READ ALSO: Don’t fall for calls to help you with your debt – it could be debt advice

Consequences of going into debt review

In June, FNB, which is part of FirstRand, told Moneyweb in an email that it had seen an increase in predominantly middle-income wealthy South Africans entering debt counselling.

“Often customers don’t fully understand the consequences of going into debt review, only realizing later that they won’t be able to use any of their credit facilities or that it would affect their credit bureau listings” , the bank said at the time.

Another concern is that those entering debt review are often unaware of the costs associated with the process.

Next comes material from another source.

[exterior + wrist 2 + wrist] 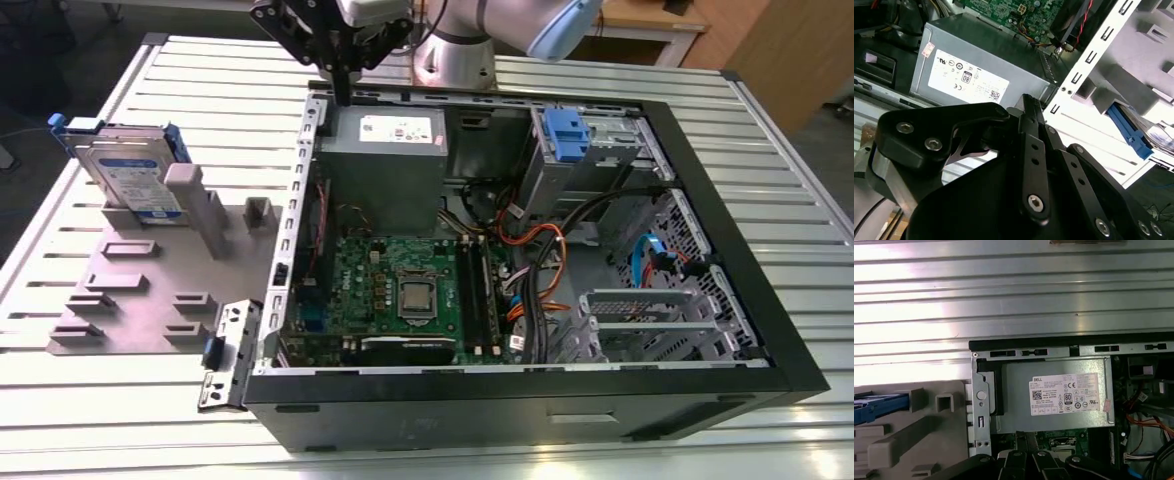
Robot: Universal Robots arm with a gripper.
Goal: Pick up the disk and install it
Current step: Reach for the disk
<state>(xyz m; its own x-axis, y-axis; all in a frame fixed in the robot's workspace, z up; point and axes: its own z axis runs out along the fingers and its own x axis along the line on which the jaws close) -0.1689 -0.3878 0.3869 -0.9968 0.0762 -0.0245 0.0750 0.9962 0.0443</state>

Capitec, also among the lenders concerned, previously noted that around 20% of consumers exit debt advice after 12 months, paying at least R9,000 in fees, with no change in their debt levels.

Nedbank this week sent a WhatsApp message to its customers, asking them to contact the bank first before making any decisions about the debt review.

Nedbank warns its customers in a WhatsApp about the early debt review. Image: WhatsApp (supplied)

Nozizwe Tshabuse, executive director of retail and business banking and customer debt management at Nedbank, previously told Moneyweb that a lack of financial education often leads to customers taking “ill-advised” premature debt advice deals.

She says that the credit scores of people under debt review are negatively affected because the process is registered with all the credit bureaus.

Once they’ve accepted debt advice, they can’t get any funding until the debt review period ends.

“Being under debt review could also negatively impact all future financing,” according to Thabuse.

This article was republished from Moneyweb. Read the original here.